(Collected material)
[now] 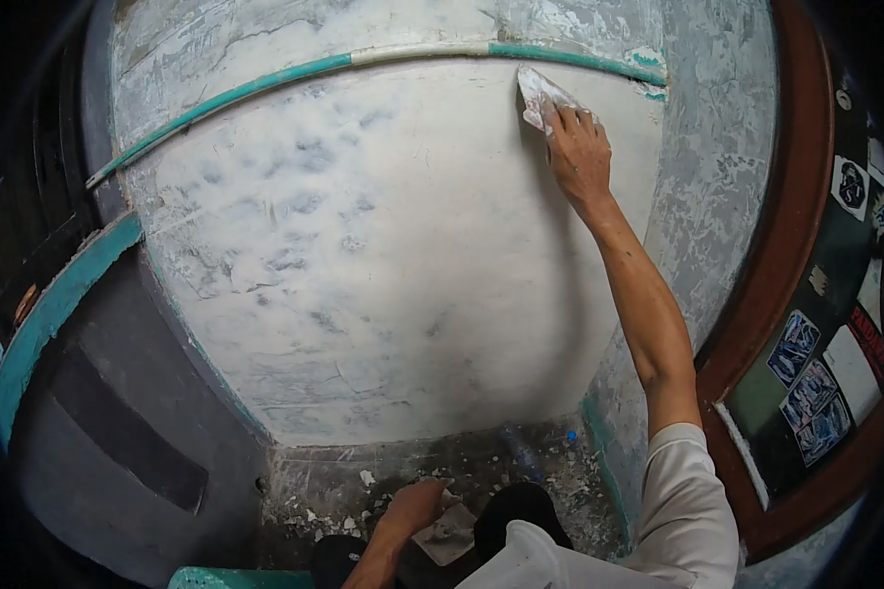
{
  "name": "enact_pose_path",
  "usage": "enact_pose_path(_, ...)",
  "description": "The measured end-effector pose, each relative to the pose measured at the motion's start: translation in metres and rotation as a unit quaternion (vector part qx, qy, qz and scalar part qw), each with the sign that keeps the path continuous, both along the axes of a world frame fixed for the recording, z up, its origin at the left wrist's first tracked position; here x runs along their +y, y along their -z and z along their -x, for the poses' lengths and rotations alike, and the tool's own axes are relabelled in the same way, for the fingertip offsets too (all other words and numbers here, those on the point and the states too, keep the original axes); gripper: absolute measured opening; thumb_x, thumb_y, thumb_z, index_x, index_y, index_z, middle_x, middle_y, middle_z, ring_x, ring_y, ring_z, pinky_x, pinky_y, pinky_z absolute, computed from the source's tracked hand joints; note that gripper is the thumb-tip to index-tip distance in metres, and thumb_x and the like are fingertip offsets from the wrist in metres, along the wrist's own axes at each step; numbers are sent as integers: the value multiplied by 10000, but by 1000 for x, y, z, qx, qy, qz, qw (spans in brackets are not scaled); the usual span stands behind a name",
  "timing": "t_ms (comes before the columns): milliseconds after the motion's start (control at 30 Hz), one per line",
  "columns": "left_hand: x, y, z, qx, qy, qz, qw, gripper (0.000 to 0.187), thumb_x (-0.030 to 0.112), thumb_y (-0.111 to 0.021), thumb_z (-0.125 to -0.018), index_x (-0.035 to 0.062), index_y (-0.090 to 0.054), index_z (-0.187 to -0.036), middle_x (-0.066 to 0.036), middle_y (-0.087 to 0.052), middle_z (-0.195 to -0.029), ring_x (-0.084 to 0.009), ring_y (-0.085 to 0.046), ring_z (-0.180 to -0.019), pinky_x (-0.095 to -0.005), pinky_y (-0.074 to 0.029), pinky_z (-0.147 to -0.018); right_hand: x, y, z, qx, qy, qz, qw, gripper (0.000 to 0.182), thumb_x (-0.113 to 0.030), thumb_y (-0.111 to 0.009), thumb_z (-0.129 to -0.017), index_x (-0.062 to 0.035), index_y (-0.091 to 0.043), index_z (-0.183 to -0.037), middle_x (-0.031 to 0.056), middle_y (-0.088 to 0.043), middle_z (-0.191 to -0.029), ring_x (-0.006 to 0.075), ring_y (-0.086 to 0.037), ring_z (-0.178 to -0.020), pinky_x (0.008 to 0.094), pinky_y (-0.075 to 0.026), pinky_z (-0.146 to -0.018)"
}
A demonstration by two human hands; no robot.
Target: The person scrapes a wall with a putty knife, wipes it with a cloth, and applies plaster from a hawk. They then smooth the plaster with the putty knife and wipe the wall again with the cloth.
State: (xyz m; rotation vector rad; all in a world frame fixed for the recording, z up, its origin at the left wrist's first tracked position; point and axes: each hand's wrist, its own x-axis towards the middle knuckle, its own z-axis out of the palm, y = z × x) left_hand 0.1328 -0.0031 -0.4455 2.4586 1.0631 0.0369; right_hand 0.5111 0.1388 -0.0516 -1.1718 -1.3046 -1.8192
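My right hand (580,162) is raised to the upper right of the white-smeared wall (442,236), its fingers closed on a putty-caked scraper (548,96). The scraper's edge is at the wall, just under the green and white strip (413,49). Low in the view, my left hand (417,506) is closed by my knees, holding a flat greyish plate (448,535) that points downward. Grey patches show through the white coat on the wall's left part.
Pale chips and debris (366,478) lie on the floor at the wall's foot. A brown frame (791,196) with a stickered dark panel (830,324) stands at right. A green-edged ledge (54,309) is at left, with a green object (236,578) at the bottom.
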Motion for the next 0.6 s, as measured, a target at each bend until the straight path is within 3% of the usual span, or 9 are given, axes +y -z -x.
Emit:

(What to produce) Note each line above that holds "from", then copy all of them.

(Answer space)
  "description": "The measured end-effector pose, each relative to the pose measured at the motion's start: translation in metres and rotation as a unit quaternion (vector part qx, qy, qz and scalar part qw), each with the sign that keeps the path continuous, both along the axes of a world frame fixed for the recording, z up, its origin at the left wrist's first tracked position; here x runs along their +y, y along their -z and z along their -x, for the poses' lengths and rotations alike, and the tool's own axes are relabelled in the same way, for the fingertip offsets too (all other words and numbers here, those on the point and the states too, keep the original axes); gripper: absolute measured opening; thumb_x, thumb_y, thumb_z, index_x, index_y, index_z, middle_x, middle_y, middle_z, ring_x, ring_y, ring_z, pinky_x, pinky_y, pinky_z absolute, computed from the source's tracked hand joints; note that gripper is the thumb-tip to index-tip distance in metres, and thumb_x and the like are fingertip offsets from the wrist in metres, along the wrist's own axes at each step; numbers are sent as integers: the value multiplied by 10000, but by 1000 for x, y, z, qx, qy, qz, qw (spans in brackets are not scaled); the usual span stands behind a name",
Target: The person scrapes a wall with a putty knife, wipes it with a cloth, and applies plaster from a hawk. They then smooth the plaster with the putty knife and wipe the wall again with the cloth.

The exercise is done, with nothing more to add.